Since only part of the material below is wanted, output exactly the lines from the one with "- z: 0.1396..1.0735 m" up to and including the one with "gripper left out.".
===============
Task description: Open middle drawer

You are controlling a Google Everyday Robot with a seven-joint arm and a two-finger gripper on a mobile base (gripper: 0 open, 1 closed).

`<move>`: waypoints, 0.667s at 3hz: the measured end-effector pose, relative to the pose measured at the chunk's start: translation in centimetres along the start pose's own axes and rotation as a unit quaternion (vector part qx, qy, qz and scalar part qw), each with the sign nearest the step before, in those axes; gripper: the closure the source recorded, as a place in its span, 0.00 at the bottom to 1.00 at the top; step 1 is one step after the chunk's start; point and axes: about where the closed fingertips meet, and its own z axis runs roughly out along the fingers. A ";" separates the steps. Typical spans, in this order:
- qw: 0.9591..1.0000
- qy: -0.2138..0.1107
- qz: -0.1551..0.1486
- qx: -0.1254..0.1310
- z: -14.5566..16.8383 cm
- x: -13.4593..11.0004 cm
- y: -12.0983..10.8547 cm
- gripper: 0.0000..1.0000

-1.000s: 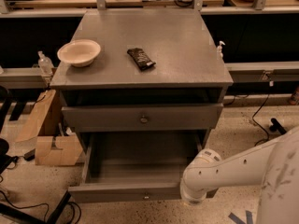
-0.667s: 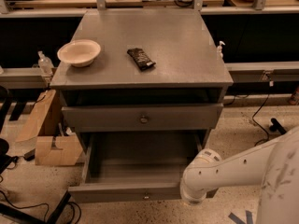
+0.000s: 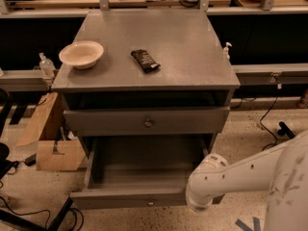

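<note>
- At lower right, gripper is hidden behind the arm (image 3: 240, 174); its state cannot be told.
- Knob (image 3: 148, 123) of middle drawer (image 3: 106, 121) may be missed on a blind reach; bottom drawer (image 3: 120, 198) may be struck.

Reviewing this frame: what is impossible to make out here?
- Gripper: nowhere in the camera view; it lies beyond the arm, whose last visible joint sits at the bottom edge.
- Middle drawer: seen front-on, so how far out it stands is unclear.
- Opening above it: inside lost in shadow.
- Dark packet: label too small.
</note>
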 end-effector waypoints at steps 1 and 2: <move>1.000 0.000 0.000 0.000 0.0 0.0 0.0 0.35; 1.000 0.000 0.000 0.000 0.0 0.0 0.0 0.12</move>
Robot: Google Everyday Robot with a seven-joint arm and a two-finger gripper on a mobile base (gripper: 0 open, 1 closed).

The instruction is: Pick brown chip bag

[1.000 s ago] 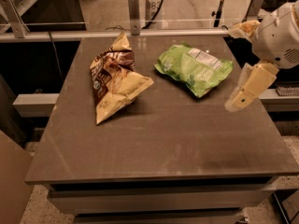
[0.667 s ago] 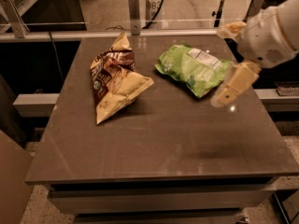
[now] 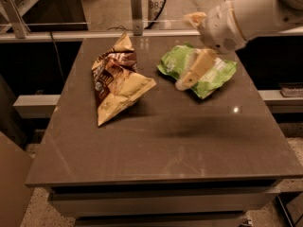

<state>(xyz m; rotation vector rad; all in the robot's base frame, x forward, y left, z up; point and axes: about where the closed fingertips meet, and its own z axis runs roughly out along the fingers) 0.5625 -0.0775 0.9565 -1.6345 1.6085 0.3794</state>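
Though well apart, brown chip bag (image 3: 116,82) left of end effector (image 3: 187,51).

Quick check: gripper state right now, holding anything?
Gripper: open, holding nothing, raised near the green bag, apart from the brown chip bag.

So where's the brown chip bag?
Camera view: the glossy brown chip bag lies left on the grey table, beside the flat green bag under the gripper.
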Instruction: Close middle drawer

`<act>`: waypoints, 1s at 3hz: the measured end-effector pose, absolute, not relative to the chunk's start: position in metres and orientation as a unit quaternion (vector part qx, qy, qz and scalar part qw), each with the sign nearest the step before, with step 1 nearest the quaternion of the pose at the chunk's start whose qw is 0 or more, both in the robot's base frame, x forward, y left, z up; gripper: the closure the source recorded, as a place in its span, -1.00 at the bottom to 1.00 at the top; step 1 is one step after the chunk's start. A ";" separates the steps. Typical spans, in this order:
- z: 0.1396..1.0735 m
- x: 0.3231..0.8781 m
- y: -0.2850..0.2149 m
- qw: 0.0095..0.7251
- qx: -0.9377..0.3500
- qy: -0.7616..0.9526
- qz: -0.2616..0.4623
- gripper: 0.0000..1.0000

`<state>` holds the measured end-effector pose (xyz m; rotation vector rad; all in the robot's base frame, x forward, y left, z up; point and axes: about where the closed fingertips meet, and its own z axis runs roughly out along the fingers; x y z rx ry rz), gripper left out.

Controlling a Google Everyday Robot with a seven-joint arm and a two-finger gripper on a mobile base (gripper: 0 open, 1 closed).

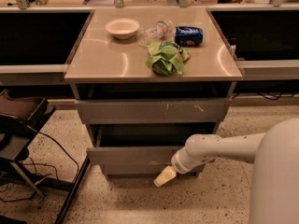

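The middle drawer stands pulled out from the cabinet, its plain grey-beige front low and its dark inside showing behind it. Above it is the taller grey front with pale scratch marks. My white arm reaches in from the right. The cream-coloured gripper hangs at the lower edge of the middle drawer's front, right of its centre, pointing down and to the left. A narrower grey front shows just below and behind.
The cabinet top carries a white bowl, a clear plastic bottle, a blue chip bag and a green bag. A black chair with cables stands at the left on the speckled floor.
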<state>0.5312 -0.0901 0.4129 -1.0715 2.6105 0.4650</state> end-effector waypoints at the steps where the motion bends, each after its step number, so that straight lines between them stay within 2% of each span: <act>1: 0.409 0.538 -0.100 0.167 -0.305 0.922 0.172 -1.00; 2: 0.374 0.543 -0.084 0.153 -0.278 0.917 0.242 -1.00; 3: 0.349 0.556 -0.068 0.124 -0.324 0.894 0.283 -1.00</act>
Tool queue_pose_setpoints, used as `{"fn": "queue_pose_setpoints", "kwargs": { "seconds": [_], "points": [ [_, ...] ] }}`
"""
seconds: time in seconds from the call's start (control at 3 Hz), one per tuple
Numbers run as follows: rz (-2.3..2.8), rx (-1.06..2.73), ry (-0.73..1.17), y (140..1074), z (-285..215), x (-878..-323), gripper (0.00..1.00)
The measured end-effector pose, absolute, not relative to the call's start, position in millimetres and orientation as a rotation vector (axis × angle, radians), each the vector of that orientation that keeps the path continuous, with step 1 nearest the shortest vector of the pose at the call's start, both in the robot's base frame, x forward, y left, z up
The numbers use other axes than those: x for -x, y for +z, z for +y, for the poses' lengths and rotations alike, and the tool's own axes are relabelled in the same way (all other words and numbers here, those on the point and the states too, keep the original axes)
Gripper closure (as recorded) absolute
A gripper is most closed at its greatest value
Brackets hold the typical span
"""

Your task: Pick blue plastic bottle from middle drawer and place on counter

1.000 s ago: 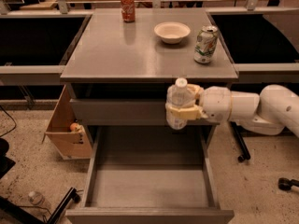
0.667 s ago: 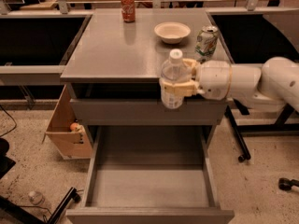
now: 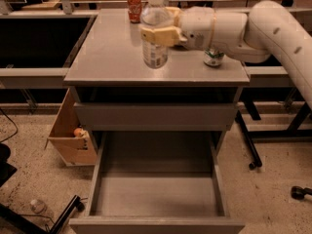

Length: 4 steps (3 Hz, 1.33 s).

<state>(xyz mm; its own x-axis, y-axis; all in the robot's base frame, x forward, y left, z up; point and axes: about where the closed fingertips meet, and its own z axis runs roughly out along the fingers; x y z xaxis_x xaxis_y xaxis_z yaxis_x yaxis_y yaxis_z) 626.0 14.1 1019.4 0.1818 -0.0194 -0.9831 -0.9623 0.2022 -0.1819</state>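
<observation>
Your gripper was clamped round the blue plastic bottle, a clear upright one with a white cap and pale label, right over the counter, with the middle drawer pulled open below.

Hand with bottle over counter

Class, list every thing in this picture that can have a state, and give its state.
gripper: over the counter, shut on the blue plastic bottle
blue plastic bottle: upright, capped, held
middle drawer: pulled open
top drawer: shut
orange can: upright on the counter
green-and-white can: on the counter, mostly hidden behind the arm
</observation>
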Motion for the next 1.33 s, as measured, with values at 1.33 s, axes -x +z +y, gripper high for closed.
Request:
{"fn": "queue_pose_setpoints", "kwargs": {
  "seconds": [1.33],
  "points": [
    [1.435,1.015,1.073,928,120,-772,1.00]
  ]
}}
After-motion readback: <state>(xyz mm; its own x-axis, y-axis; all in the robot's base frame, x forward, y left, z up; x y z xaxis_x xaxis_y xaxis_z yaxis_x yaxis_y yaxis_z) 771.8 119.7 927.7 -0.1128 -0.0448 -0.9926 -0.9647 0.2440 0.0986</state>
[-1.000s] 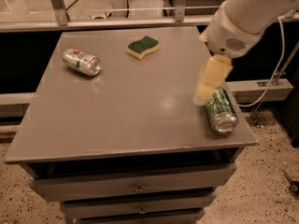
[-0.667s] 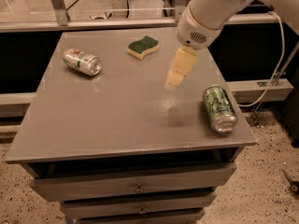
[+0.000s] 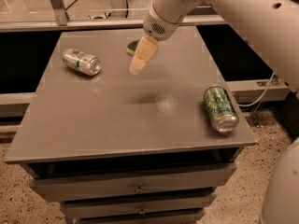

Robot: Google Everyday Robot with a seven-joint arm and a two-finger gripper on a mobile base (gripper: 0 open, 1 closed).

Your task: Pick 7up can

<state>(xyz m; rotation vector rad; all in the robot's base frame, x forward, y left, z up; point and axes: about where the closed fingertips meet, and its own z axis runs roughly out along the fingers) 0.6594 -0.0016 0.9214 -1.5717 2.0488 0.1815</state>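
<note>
The 7up can [image 3: 81, 61], silver-white with green lettering and a small red mark, lies on its side at the far left of the grey table [image 3: 117, 120]. My gripper [image 3: 136, 68] hangs above the table's far middle, to the right of the 7up can and well apart from it. It holds nothing that I can see.
A darker all-green patterned can [image 3: 219, 108] lies on its side near the table's right edge. A green and yellow sponge [image 3: 133, 47] lies at the far middle, partly hidden behind the gripper. Drawers sit under the tabletop. My white arm [image 3: 243, 17] spans the upper right.
The gripper has swung left from above the green patterned can across the table's middle toward the 7up can. The cans and sponge have not moved.
</note>
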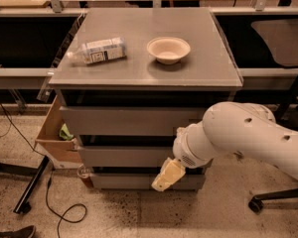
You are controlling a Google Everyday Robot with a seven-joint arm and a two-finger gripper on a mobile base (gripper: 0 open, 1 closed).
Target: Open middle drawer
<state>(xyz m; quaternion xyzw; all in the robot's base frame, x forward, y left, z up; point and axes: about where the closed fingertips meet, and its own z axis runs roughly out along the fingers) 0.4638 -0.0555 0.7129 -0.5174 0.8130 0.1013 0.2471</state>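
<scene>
Arm reaches in from right; gripper low, angled down-left.

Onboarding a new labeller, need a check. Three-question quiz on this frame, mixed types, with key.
1. True or false: the grey cabinet's plain flat grey middle drawer is pulled fully out.
2. The robot's tan-tipped gripper is: A) over the cabinet top; B) low at the cabinet front, by the lowest drawer; C) down on the floor.
3. Fill in: left of the white paper bowl a clear plastic ____ lies on its side.
Key: 1 false; 2 B; 3 bottle.
</scene>
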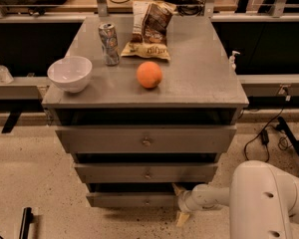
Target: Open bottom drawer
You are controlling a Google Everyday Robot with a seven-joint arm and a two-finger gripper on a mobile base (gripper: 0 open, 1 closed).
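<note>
Camera view: the bottom drawer (129,199) sits lowest beneath the grey worktop (199,78), just above the speckled floor (30,183). The gripper (180,203) is at that drawer's right end, low by the floor, with its fingers (182,218) spread apart, one high and one low. On the worktop stand a bowl (70,72), a can (108,44), an orange (149,74) and a snack bag (150,29).

No lettering legible on chip bag (150,31) or can (108,44); tool (180,203) at right end of bottom drawer (132,199)
</note>
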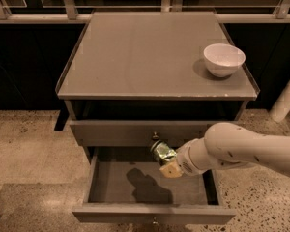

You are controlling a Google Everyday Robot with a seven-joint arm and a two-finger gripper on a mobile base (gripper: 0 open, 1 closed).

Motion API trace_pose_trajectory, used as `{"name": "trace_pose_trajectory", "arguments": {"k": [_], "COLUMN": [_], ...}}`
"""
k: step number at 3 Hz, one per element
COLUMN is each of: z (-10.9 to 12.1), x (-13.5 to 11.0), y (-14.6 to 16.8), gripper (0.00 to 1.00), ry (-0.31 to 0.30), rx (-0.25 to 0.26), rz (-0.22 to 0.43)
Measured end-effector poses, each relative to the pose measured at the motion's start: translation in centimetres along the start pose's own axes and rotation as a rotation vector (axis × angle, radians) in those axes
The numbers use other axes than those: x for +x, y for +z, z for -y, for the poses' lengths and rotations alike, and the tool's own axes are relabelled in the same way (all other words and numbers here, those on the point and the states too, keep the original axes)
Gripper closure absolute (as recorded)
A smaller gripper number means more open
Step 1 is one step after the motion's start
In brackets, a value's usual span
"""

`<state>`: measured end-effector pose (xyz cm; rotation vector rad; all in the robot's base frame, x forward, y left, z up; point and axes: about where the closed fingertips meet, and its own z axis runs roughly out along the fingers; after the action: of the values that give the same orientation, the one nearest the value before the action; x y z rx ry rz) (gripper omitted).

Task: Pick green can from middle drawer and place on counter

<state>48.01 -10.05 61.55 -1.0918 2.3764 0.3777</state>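
Note:
The green can (162, 152) is held in my gripper (166, 162), lifted above the open middle drawer (135, 182) and in front of the shut upper drawer front. The can is tilted, with its silvery end up and to the left. A tan fingertip (171, 170) shows under the can. My white arm comes in from the right. The counter (145, 52) is the cabinet's flat grey top, above and behind the can. The can's shadow lies on the drawer floor.
A white bowl (224, 59) stands on the counter's right side near the rim. The upper drawer front (135, 132) with its knob is shut. A white post (286, 98) stands at the right. Speckled floor surrounds the cabinet.

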Motion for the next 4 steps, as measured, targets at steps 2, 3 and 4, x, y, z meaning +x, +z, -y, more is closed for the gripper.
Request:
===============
*Exercise answer*:
- z: 0.1396..1.0735 m
- x: 0.3231..0.8781 m
- y: -0.2850..0.2149 m
- qw: 0.0095..0.7251
- qx: -0.9377..0.3500
- qy: -0.7616..0.9526
- qz: -0.2616..0.4623
- gripper: 0.0000..1.0000

`<state>` holds the measured end-effector pose (xyz m; rotation vector rad; all in the robot's base frame, x forward, y left, z up; point and axes: about where the closed fingertips meet, and its own z axis runs roughly out along the fingers; x y z rx ry rz), gripper left out.

The output contains nothing further.